▶ _What you will do_: From the first line of the entries down to the line with "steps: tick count", write out every line exactly; that last line counts, but pictures do not.

╭─ Source material

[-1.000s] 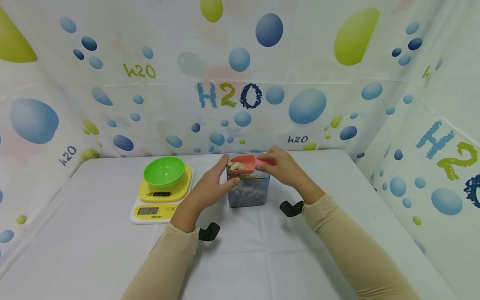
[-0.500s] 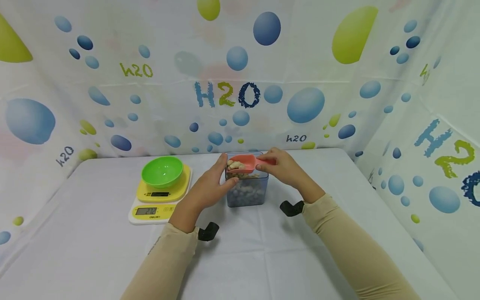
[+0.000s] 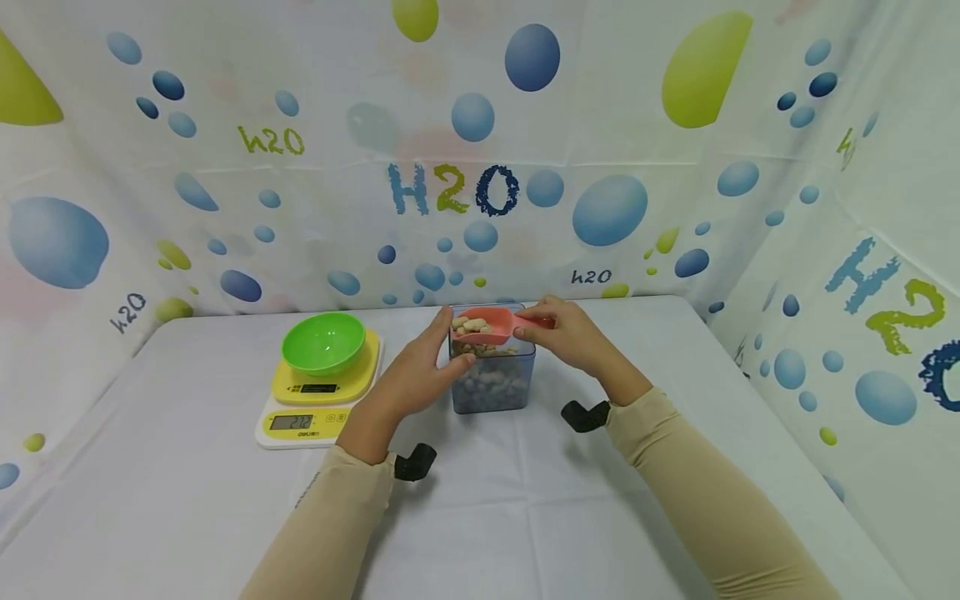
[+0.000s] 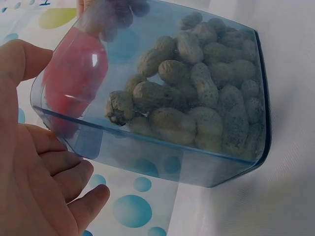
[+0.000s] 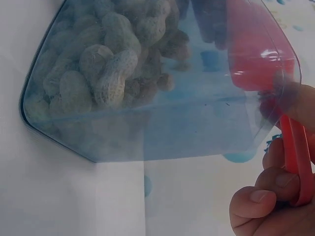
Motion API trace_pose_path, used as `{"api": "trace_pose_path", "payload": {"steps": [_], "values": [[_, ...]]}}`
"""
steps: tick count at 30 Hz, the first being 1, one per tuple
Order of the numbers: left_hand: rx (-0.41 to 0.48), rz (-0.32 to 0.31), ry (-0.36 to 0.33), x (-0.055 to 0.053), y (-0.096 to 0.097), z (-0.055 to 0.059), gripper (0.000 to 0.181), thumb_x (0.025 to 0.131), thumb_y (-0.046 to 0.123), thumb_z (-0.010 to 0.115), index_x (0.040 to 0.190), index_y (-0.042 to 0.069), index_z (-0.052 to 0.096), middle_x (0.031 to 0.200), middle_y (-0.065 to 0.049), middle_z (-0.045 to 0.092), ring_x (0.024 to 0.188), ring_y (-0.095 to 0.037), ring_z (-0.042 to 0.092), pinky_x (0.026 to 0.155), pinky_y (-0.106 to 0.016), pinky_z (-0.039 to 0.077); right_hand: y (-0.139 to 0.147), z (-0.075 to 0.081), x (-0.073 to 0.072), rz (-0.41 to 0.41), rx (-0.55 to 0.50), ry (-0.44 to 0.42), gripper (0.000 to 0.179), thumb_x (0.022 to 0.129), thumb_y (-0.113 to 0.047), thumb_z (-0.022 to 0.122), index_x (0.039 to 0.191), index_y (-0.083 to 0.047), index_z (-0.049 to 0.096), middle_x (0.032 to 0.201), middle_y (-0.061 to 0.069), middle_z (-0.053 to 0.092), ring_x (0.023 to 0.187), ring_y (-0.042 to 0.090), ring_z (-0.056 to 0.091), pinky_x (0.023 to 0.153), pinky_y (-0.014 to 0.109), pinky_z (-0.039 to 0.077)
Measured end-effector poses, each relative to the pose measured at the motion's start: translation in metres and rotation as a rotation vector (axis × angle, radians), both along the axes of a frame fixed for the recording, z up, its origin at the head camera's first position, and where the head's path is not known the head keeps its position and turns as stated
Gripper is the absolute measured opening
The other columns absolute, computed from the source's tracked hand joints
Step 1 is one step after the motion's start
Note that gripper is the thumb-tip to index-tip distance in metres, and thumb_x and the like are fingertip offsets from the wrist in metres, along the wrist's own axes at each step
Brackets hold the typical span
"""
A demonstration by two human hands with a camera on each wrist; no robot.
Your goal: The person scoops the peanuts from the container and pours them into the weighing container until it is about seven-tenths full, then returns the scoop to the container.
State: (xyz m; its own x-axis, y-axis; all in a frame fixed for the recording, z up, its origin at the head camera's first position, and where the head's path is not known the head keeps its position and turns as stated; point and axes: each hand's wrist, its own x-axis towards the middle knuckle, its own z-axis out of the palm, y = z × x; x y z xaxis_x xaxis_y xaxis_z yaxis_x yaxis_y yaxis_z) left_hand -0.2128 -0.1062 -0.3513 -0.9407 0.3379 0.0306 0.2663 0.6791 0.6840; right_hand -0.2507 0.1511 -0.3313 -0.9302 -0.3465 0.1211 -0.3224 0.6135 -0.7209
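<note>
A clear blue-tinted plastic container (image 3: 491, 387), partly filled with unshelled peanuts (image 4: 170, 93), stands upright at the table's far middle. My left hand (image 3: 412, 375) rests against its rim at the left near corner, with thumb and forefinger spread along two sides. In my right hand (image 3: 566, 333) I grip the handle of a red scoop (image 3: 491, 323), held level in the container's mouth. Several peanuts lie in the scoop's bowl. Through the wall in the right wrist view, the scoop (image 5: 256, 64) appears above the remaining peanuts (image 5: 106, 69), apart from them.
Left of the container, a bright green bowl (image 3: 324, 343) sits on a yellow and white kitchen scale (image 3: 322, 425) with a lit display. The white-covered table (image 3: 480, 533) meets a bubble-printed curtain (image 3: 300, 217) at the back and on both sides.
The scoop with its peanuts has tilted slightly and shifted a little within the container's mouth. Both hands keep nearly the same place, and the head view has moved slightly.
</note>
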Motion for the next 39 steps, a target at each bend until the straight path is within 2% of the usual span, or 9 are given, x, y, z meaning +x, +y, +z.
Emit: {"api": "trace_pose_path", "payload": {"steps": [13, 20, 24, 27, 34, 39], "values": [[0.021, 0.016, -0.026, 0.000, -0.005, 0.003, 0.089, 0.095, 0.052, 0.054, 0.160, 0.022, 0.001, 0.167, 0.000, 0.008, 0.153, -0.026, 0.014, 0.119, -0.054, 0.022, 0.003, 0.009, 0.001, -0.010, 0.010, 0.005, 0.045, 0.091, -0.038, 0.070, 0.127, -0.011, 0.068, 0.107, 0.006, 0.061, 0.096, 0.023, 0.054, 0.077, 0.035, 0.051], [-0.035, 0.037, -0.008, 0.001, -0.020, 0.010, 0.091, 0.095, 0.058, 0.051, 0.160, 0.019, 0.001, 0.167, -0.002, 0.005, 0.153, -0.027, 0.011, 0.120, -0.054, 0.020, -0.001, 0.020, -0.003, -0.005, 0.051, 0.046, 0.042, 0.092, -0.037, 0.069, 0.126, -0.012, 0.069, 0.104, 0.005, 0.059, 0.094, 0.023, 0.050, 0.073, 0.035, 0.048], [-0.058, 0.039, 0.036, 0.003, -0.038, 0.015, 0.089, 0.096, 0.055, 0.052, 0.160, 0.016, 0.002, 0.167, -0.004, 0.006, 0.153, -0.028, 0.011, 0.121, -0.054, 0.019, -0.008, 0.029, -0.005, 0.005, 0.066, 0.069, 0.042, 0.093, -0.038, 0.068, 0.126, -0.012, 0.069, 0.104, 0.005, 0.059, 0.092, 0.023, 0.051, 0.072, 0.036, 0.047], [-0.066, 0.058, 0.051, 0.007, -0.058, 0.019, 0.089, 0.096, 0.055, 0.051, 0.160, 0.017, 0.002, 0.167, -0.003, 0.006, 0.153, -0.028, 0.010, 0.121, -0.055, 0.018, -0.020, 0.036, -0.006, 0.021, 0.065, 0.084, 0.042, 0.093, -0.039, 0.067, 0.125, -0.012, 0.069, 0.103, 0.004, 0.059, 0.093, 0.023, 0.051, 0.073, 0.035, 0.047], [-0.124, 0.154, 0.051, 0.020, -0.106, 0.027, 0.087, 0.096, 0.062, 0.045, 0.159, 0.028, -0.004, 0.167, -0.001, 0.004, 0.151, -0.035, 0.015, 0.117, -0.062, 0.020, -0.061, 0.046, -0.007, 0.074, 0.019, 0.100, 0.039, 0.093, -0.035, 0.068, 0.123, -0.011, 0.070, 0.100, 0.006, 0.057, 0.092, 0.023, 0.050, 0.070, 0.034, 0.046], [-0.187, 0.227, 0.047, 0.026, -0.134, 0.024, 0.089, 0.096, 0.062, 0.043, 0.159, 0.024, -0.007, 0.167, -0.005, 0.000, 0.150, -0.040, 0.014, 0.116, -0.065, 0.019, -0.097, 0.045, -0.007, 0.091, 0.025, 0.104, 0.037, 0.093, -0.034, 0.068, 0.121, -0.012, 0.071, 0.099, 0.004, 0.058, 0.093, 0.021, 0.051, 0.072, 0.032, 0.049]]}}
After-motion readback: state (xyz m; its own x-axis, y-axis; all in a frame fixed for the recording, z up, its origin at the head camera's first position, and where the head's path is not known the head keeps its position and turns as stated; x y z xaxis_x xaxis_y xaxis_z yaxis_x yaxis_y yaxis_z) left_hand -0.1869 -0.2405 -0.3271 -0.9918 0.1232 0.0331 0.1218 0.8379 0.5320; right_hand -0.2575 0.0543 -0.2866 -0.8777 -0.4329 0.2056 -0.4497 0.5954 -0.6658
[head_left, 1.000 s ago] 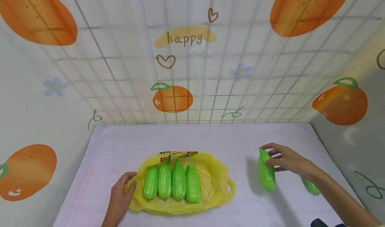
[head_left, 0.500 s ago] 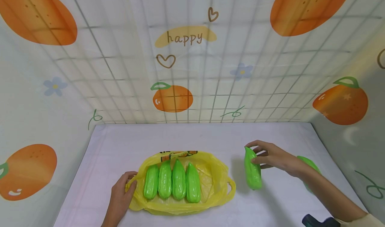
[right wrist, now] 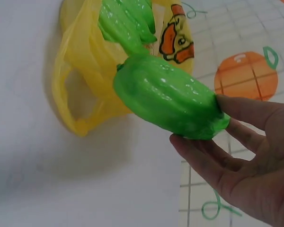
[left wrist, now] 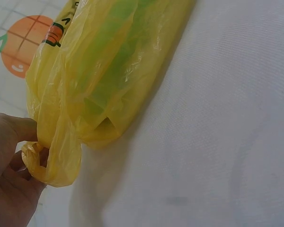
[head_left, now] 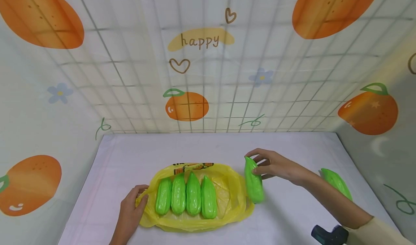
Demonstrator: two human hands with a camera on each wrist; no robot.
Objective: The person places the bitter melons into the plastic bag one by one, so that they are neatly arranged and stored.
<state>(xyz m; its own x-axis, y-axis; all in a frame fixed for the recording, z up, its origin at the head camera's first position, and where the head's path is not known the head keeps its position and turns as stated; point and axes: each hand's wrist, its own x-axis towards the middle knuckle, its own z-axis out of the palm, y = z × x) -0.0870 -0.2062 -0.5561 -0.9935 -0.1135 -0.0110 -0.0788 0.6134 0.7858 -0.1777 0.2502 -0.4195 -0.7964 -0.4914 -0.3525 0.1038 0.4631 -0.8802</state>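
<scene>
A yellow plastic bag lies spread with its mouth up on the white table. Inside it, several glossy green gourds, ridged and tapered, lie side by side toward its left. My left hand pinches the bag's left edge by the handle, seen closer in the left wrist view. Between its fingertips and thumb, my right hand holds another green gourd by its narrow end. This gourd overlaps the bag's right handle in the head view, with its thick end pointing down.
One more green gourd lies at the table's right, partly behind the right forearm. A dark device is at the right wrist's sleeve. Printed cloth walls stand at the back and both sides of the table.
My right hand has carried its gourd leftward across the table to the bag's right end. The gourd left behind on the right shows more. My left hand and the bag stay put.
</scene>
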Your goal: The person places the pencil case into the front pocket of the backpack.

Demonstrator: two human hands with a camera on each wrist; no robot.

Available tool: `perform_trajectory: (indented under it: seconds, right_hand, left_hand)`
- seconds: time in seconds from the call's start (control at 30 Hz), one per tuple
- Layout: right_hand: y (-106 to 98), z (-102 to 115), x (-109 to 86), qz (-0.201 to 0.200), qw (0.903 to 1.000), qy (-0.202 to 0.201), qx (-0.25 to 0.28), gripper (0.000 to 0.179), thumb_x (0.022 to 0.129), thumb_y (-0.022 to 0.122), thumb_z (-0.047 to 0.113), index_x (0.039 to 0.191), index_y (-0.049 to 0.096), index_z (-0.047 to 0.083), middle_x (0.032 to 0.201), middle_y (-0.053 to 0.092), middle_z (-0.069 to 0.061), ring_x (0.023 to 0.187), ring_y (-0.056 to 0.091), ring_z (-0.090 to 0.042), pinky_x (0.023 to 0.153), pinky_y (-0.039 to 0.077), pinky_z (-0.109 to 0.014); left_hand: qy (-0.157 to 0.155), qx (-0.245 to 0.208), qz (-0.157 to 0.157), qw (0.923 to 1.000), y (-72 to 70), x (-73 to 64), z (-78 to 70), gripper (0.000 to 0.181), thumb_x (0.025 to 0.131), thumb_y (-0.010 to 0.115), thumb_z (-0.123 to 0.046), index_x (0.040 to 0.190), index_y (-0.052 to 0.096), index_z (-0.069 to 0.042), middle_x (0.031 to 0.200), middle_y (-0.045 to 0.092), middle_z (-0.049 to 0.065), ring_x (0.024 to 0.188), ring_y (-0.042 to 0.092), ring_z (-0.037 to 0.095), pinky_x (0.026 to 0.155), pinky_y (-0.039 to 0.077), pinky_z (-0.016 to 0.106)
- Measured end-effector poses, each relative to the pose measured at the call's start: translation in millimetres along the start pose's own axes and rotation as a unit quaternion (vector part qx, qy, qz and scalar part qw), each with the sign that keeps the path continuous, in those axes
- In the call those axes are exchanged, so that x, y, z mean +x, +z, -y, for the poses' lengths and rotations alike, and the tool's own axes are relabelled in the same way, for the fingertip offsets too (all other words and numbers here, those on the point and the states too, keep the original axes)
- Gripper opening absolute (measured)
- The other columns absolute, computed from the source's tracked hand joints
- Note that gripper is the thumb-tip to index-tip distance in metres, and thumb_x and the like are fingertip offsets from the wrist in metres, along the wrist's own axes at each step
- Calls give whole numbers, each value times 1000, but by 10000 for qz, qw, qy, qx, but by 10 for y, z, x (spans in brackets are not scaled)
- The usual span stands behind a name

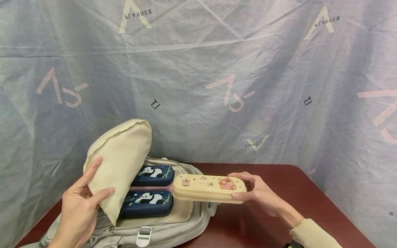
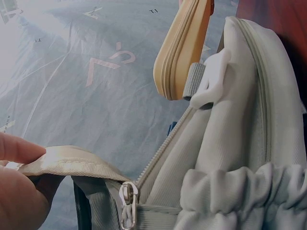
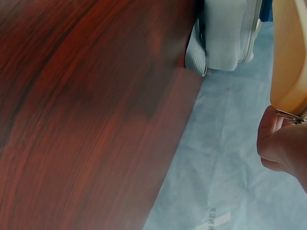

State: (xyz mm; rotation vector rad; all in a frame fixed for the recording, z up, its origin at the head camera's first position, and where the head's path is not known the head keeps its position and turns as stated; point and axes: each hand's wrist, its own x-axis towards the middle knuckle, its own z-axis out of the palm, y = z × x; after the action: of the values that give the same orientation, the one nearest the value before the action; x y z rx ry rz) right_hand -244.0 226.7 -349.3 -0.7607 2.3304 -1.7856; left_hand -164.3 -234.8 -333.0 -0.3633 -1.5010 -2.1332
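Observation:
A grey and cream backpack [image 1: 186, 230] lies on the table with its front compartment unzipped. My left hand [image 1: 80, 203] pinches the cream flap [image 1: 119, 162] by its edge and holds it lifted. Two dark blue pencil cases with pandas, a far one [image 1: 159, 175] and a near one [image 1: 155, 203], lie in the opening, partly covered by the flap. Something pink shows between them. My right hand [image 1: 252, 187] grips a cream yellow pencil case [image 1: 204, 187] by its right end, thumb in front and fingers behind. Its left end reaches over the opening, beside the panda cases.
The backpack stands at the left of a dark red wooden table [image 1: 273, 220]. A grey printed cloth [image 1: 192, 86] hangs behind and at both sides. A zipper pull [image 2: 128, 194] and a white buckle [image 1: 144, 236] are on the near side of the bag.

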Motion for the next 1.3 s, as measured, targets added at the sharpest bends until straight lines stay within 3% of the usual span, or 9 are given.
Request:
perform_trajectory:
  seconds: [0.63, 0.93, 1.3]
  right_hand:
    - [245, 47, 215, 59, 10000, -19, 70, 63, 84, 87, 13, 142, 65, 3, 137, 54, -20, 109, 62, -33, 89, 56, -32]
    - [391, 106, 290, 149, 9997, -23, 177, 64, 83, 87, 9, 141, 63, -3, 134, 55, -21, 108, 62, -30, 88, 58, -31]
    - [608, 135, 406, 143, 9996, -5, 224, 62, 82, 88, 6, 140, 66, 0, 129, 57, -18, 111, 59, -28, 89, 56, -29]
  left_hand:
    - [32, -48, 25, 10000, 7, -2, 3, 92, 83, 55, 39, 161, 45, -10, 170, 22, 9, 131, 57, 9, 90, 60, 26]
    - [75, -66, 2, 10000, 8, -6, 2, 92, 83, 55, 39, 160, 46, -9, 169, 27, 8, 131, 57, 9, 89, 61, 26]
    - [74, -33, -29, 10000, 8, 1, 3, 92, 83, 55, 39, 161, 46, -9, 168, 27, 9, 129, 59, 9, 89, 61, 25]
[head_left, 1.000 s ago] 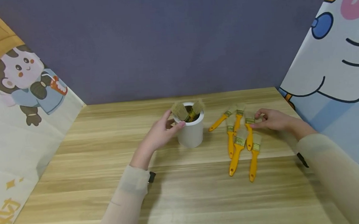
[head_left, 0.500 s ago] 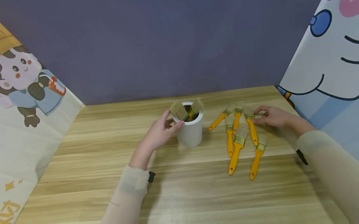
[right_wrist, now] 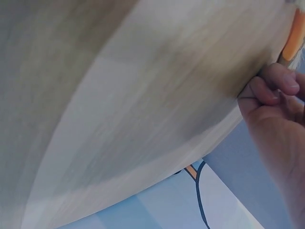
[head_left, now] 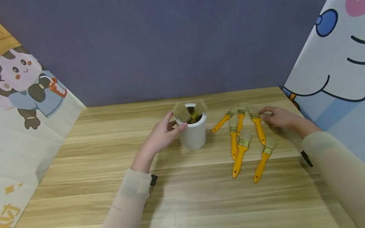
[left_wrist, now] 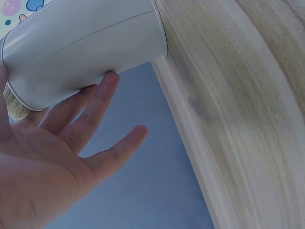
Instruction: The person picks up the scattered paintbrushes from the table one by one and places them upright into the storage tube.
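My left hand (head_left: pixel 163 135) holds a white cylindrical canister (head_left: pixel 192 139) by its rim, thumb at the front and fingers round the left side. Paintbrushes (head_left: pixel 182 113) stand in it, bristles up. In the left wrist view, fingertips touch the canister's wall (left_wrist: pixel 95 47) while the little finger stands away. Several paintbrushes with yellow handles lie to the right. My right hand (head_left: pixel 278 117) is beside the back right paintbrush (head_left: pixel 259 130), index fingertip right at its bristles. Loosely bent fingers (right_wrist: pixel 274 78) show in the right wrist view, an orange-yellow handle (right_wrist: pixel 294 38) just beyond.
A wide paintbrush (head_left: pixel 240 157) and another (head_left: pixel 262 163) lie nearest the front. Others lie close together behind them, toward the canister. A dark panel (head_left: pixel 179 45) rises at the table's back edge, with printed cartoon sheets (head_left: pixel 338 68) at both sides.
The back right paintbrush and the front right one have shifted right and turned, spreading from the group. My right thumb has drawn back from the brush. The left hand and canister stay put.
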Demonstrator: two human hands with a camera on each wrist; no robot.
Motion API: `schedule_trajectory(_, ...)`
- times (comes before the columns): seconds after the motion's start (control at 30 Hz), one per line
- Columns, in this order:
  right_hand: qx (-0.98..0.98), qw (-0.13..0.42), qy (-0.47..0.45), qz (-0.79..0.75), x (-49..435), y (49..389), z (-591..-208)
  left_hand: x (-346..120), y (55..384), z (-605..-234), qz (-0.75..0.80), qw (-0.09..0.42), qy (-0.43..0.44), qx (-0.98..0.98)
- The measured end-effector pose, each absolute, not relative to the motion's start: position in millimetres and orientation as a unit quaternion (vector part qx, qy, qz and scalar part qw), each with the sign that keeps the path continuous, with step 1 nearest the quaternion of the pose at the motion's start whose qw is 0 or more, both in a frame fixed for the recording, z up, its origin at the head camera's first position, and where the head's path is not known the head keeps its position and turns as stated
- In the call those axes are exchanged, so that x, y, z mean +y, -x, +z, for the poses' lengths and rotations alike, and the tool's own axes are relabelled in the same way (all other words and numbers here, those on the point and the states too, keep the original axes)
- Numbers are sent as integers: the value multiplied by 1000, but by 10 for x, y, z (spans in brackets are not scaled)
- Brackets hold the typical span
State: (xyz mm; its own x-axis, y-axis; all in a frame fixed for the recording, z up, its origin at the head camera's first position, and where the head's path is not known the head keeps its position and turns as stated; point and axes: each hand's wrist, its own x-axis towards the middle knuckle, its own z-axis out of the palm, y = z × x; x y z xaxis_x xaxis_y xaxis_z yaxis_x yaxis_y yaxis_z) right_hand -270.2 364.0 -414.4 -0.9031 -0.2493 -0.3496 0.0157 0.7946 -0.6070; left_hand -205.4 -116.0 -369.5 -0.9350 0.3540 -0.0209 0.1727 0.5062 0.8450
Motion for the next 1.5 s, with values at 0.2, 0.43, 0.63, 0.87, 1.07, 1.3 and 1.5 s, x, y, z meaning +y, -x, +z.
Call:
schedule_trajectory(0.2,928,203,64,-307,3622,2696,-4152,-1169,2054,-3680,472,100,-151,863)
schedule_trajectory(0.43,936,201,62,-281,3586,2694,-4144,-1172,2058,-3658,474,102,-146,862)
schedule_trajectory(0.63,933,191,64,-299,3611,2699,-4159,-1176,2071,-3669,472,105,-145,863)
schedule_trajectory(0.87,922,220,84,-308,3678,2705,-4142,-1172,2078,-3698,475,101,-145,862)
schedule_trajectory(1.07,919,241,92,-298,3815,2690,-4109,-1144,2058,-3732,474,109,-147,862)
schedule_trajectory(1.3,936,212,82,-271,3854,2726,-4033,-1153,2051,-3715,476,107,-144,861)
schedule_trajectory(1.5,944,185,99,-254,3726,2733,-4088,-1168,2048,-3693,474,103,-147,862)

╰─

▶ _Answer_:
[-1.000s] 
[-0.500s] 
[+0.000s] 
[+0.000s] 
[+0.000s] 
Motion API trace_pose_path, used as `{"api": "trace_pose_path", "payload": {"steps": [_], "values": [[_, ...]]}}`
"""
steps: tick count at 30 Hz, the first being 1, one per tuple

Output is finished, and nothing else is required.